# Recorded data
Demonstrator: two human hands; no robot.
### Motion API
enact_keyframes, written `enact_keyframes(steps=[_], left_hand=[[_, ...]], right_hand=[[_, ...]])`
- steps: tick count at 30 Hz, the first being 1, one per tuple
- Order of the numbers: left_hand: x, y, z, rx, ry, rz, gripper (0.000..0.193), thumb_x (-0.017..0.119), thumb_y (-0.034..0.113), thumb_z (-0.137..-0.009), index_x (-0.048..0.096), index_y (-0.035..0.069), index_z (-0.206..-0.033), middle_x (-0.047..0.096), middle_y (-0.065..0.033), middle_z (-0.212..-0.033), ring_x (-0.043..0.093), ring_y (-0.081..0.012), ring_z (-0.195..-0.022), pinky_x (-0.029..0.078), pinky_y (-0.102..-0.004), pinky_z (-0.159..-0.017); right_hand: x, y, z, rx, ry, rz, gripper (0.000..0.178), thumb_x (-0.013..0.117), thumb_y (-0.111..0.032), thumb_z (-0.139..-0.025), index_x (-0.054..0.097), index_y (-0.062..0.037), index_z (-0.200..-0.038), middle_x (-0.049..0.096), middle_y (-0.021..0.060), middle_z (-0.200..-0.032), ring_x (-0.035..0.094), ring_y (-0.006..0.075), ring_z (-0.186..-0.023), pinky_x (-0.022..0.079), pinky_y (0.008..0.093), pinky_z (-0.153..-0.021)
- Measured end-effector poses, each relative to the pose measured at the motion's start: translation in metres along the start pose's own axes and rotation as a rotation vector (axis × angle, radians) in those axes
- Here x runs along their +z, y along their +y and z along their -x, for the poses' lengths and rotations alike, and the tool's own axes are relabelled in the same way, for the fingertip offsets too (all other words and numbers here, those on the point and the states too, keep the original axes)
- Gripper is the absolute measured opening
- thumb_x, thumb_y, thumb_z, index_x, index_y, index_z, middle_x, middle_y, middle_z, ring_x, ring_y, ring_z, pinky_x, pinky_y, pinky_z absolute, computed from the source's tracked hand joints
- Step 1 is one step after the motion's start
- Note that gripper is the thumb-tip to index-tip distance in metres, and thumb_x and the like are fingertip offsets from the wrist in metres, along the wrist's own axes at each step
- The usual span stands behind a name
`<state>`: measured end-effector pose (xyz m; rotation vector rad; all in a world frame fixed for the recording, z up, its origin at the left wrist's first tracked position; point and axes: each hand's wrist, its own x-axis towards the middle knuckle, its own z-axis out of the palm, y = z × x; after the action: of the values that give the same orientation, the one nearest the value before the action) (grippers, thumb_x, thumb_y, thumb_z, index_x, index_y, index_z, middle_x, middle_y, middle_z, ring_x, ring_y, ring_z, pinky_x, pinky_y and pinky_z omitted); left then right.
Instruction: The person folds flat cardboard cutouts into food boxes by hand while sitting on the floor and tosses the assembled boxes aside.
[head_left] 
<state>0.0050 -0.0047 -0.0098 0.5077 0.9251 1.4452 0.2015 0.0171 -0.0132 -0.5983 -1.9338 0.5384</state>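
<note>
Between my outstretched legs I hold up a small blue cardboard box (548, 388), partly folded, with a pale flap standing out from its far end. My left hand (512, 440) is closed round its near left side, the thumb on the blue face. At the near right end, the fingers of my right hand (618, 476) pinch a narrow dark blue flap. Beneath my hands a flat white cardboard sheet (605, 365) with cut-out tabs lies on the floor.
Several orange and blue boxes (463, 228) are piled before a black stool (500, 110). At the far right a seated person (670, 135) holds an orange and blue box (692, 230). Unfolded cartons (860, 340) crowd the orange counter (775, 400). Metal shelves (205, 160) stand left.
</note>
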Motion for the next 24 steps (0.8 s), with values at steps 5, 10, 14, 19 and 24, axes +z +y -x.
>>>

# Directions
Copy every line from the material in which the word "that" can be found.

# Answer space
- Note that gripper is the thumb-tip to index-tip distance in metres, and thumb_x and the like are fingertip offsets from the wrist in metres, along the wrist's own axes at each step
`<state>`: measured end-effector pose (xyz m; rotation vector rad; all in a world frame fixed for the recording, z up, its origin at the left wrist's first tracked position; point and axes: each hand's wrist, its own x-axis towards the middle knuckle, its own z-axis out of the palm, y = z × x; after the action: of the values that give the same orientation, the one nearest the value before the action) (grippers, thumb_x, thumb_y, thumb_z, index_x, index_y, index_z, middle_x, middle_y, middle_z, ring_x, ring_y, ring_z, pinky_x, pinky_y and pinky_z omitted); left then right.

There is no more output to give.